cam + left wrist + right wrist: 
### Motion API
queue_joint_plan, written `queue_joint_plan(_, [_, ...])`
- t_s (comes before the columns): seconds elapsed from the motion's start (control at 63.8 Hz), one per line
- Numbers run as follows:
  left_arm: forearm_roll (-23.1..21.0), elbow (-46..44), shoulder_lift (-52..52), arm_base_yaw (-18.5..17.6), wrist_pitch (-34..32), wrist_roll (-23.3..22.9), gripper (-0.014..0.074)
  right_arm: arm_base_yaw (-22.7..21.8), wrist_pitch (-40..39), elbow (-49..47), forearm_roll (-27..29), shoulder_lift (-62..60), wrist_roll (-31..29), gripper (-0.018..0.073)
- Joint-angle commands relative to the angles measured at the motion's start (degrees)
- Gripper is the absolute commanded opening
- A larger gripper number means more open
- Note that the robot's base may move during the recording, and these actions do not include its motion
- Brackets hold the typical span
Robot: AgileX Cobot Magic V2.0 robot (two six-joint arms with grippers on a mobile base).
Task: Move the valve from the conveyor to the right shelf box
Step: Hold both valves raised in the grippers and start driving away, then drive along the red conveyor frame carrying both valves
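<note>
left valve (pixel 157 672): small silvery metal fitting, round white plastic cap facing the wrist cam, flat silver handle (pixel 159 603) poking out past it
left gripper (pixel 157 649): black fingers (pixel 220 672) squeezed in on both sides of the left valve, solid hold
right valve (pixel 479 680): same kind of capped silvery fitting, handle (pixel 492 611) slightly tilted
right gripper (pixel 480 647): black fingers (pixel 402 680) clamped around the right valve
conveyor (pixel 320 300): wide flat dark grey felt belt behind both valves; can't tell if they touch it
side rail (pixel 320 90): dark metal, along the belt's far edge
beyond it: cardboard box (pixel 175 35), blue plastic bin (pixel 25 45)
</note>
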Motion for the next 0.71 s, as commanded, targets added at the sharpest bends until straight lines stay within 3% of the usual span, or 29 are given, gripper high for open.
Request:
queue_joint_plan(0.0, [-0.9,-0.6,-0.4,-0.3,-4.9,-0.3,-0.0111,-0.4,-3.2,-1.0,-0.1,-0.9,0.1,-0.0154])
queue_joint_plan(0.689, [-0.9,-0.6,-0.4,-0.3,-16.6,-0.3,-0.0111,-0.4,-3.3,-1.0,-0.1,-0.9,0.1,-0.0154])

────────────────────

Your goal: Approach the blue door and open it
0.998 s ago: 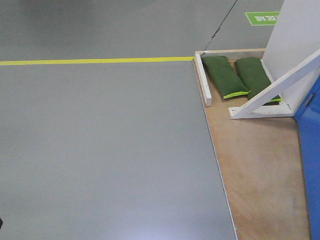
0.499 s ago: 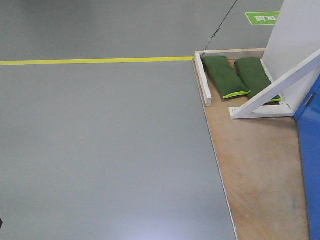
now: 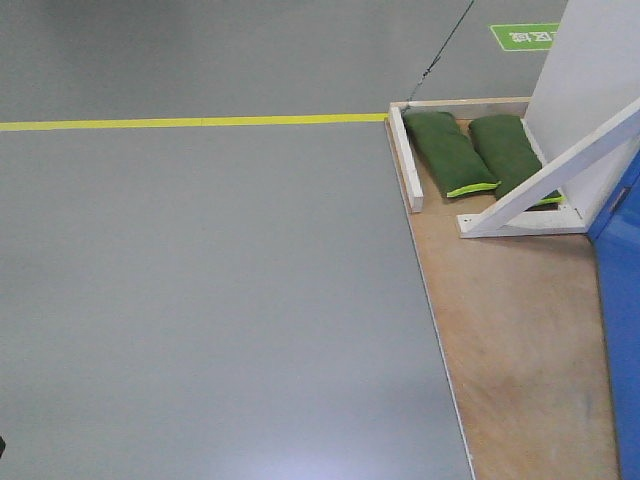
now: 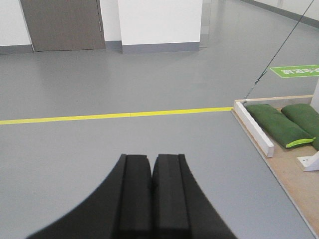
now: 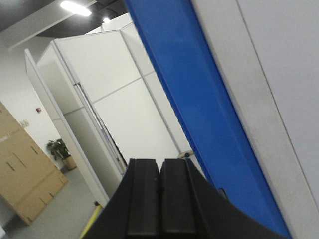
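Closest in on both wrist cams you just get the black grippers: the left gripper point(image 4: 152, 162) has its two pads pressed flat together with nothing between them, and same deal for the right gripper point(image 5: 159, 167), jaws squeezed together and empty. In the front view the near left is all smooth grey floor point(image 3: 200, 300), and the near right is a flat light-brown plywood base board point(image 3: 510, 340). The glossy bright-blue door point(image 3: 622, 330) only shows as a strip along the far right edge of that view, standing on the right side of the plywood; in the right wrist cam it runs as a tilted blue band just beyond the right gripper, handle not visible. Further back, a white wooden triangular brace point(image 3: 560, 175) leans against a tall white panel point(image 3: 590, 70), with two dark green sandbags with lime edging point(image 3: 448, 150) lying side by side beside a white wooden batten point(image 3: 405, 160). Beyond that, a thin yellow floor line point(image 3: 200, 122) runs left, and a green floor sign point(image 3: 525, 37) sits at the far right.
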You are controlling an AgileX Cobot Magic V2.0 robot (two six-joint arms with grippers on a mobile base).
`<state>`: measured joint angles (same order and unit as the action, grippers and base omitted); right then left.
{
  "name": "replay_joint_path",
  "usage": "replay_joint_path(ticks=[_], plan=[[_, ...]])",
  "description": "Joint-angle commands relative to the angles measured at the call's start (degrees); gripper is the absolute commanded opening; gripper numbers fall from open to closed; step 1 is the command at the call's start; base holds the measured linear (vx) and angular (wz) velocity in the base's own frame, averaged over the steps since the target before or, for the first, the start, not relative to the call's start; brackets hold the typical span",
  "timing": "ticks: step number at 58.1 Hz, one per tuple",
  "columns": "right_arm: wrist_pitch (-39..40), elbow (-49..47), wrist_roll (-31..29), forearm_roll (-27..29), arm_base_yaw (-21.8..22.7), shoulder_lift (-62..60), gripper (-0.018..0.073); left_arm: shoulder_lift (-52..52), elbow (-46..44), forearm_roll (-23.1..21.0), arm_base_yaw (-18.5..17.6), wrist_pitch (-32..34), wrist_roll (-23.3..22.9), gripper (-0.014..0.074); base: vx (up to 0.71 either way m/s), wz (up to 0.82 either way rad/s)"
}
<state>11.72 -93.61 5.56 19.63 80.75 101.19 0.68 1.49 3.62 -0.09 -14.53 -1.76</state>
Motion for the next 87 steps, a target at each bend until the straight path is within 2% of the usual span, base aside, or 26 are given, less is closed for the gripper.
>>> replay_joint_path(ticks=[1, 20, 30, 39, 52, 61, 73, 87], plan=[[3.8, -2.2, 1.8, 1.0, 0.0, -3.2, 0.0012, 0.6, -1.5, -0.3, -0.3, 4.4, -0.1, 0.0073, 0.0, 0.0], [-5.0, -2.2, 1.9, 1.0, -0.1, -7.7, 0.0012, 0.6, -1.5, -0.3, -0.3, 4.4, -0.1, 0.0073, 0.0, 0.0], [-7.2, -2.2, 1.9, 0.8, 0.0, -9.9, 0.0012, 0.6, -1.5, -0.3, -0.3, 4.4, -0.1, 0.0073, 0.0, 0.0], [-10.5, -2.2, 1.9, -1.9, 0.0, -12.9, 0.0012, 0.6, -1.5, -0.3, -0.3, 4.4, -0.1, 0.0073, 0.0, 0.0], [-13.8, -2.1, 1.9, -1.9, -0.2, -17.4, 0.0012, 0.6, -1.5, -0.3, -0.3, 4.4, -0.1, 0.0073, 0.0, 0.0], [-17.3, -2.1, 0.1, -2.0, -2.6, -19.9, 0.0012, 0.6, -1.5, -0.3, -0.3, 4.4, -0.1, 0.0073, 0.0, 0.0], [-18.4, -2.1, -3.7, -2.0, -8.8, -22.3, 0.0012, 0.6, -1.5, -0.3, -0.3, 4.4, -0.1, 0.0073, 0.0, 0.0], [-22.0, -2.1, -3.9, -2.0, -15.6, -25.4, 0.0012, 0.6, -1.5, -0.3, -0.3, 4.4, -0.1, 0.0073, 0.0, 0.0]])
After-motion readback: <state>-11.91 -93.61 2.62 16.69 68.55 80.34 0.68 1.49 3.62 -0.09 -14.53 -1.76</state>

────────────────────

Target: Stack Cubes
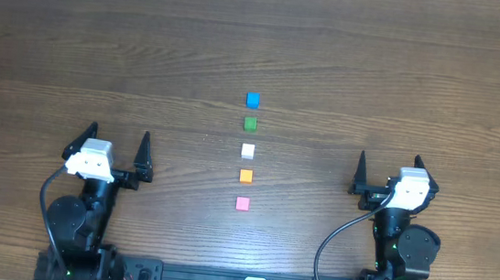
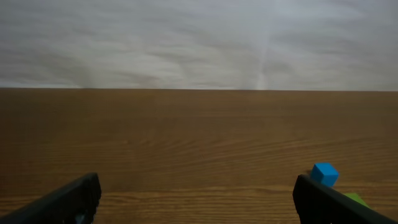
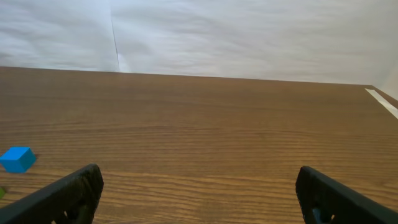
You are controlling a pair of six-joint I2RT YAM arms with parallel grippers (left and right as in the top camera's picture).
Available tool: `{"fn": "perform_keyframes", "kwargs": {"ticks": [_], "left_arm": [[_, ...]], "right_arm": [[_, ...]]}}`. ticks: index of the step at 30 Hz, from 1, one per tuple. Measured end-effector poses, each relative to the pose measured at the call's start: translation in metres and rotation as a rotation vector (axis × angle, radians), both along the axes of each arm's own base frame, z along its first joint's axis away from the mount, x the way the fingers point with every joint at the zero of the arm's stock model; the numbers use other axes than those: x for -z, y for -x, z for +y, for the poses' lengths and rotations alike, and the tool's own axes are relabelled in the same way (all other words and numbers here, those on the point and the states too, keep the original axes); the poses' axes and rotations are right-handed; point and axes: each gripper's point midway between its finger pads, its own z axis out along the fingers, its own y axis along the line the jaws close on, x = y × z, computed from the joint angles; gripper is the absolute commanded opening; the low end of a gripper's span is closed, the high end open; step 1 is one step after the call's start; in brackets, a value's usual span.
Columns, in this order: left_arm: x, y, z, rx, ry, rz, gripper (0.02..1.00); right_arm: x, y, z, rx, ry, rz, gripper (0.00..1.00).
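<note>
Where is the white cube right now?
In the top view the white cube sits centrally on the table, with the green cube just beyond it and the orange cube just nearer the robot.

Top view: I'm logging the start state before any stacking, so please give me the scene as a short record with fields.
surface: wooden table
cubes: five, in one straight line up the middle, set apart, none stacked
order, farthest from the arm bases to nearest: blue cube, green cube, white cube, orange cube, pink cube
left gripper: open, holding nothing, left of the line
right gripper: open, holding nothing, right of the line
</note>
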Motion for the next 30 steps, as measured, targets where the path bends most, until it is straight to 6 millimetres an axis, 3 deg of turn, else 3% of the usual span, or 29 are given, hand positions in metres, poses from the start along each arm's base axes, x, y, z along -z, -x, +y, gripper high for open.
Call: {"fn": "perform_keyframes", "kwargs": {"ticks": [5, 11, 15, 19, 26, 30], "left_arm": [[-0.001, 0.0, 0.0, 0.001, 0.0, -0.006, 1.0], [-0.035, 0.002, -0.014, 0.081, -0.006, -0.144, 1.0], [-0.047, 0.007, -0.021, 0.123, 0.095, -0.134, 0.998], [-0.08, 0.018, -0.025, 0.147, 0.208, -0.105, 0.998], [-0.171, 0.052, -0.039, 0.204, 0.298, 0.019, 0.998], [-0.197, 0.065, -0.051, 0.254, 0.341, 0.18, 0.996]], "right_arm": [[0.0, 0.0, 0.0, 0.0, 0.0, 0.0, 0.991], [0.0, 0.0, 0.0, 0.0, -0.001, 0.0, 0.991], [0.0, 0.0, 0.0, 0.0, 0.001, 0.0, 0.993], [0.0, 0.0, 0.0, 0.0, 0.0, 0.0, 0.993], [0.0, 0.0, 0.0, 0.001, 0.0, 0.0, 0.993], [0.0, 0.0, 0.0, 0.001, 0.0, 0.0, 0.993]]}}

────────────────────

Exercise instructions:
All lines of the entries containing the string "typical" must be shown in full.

Output for this task:
- Brackets hold the typical span
  "description": "Joint-angle commands relative to the angles measured at the call's start (degrees); gripper is the absolute commanded opening; gripper numbers fall from open to closed; step 1 is the command at the call's start; base holds the measured linear (vx) and angular (wz) velocity in the base's own frame, averaged over the steps since the target before or, for the first, the start, not relative to the call's start; brackets hold the typical span",

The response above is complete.